Your copy should hold the lines below from the first through the one that contains "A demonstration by", each retyped exactly, and no pictures.

> _SUPPLIED RECORDS_
::::::
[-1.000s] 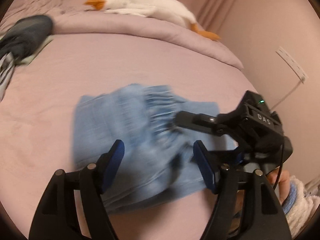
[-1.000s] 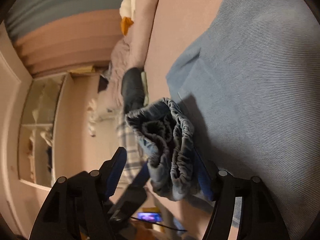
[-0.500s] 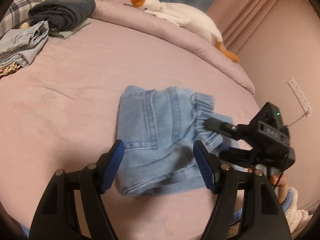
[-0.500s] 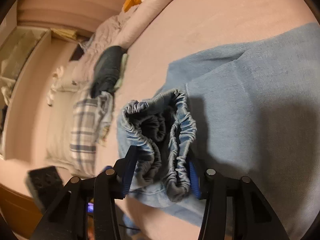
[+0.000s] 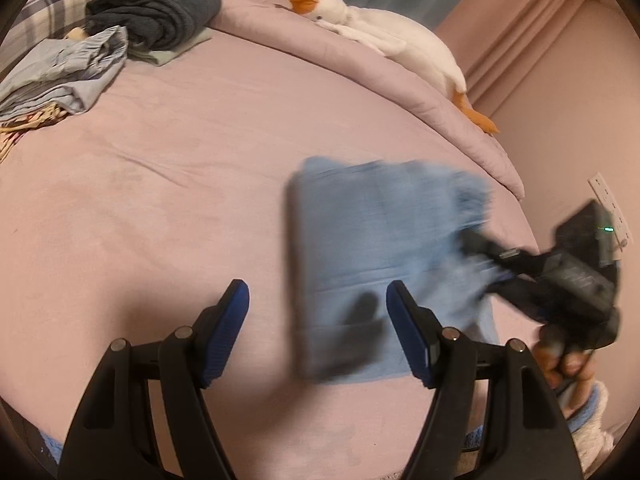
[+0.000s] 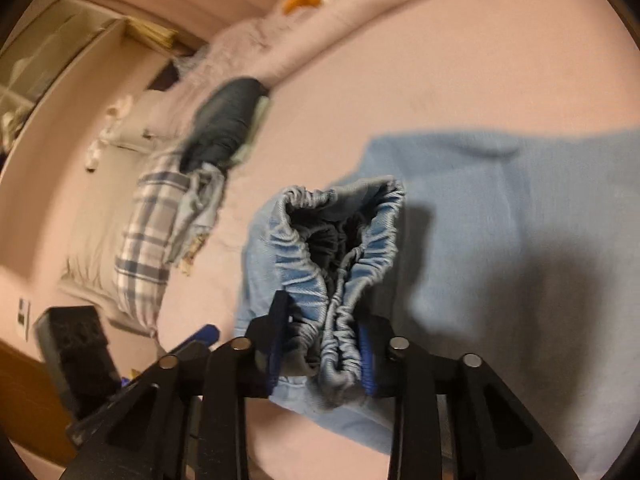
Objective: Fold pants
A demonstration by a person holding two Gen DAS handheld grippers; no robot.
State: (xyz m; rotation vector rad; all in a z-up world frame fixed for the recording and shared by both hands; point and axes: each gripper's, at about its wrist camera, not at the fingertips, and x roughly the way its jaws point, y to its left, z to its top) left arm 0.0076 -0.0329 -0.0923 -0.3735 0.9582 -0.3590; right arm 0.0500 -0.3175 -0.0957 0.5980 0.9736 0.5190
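Right wrist view: right claw [image 6: 323, 346] closing, pinching the jeans' [image 6: 500, 216] gathered elastic waistband [image 6: 340, 240]; left claw [image 5: 318, 316] spread, hovering over them.

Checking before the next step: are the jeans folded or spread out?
Folded: the jeans form a compact rectangle on the bed, waistband bunched in the closing right gripper.

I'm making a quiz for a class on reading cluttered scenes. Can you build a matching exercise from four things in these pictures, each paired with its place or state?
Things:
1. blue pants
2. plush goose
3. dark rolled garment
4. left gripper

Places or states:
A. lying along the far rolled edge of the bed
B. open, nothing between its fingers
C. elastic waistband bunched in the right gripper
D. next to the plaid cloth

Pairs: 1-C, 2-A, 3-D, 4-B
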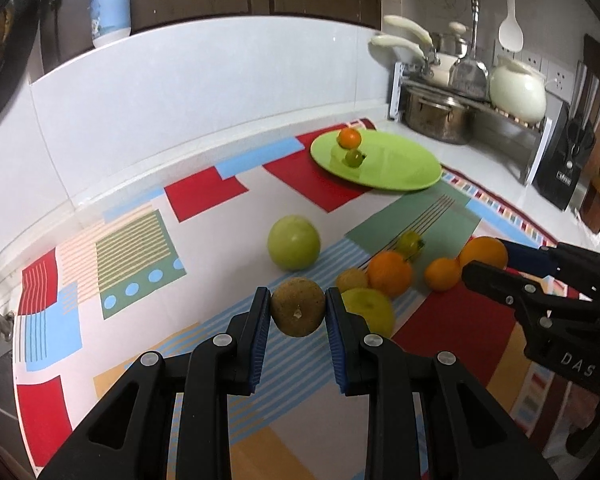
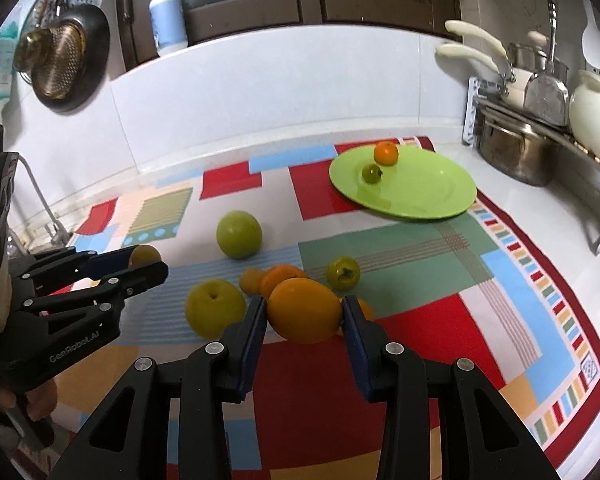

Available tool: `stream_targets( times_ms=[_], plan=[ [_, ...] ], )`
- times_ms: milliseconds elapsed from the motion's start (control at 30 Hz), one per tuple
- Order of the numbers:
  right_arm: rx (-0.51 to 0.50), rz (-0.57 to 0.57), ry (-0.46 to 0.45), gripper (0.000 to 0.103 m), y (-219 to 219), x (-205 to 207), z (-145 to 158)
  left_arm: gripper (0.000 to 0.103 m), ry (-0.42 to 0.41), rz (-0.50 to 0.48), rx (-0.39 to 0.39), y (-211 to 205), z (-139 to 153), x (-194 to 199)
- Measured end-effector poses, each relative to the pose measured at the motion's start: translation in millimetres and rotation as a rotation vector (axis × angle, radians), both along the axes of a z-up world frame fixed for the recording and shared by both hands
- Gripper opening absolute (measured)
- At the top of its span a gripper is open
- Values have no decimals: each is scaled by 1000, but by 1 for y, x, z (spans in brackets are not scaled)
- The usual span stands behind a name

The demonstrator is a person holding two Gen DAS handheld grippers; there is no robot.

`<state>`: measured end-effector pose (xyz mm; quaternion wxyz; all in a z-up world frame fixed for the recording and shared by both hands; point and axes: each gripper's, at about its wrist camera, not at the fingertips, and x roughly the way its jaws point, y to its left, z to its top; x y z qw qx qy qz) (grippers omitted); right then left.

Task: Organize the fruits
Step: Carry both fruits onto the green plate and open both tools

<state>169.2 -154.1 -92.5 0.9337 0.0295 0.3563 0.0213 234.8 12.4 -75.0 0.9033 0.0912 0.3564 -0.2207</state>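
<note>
My left gripper [image 1: 298, 312] is shut on a brown round fruit [image 1: 298, 307] and holds it above the patterned mat. My right gripper [image 2: 305, 312] is shut on a large orange [image 2: 304, 310]; it shows at the right of the left wrist view [image 1: 485, 258]. A green plate [image 1: 396, 164] at the back right holds a small orange [image 1: 349, 138] and a small green fruit [image 1: 354, 157]. On the mat lie a green apple [image 1: 294, 243], a yellow-green apple [image 2: 214, 307], several small oranges [image 1: 390, 273] and a small green tomato-like fruit [image 2: 343, 273].
A dish rack [image 1: 476, 104] with pots, a steel pot and a white kettle stands at the back right. A white tiled wall runs behind the mat. A soap bottle [image 2: 167, 16] stands on the ledge. A tap [image 2: 40, 204] and sink are at the left.
</note>
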Motion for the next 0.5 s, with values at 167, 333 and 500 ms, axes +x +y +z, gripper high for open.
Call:
stream_targets(
  times_ms=[167,333,500],
  plan=[
    [-5,6,-47,39,-11,-6,15,28,-36,-3,-25,-15,17,-6],
    [-5,7,-85,39,-27,-5,30,28,-73,-16,-50,-34,35,-4],
    [-23,14,-120,39,-45,0,45,28,-104,-24,-71,-56,52,3]
  ],
)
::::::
> _RESPONSE BELOW_
[-1.000s] 
[-1.000s] 
[-0.500s] 
[-0.500s] 
[+0.000s] 
[+0.000s] 
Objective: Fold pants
A demonstration by a person holding two Gen DAS handheld grippers; no robot.

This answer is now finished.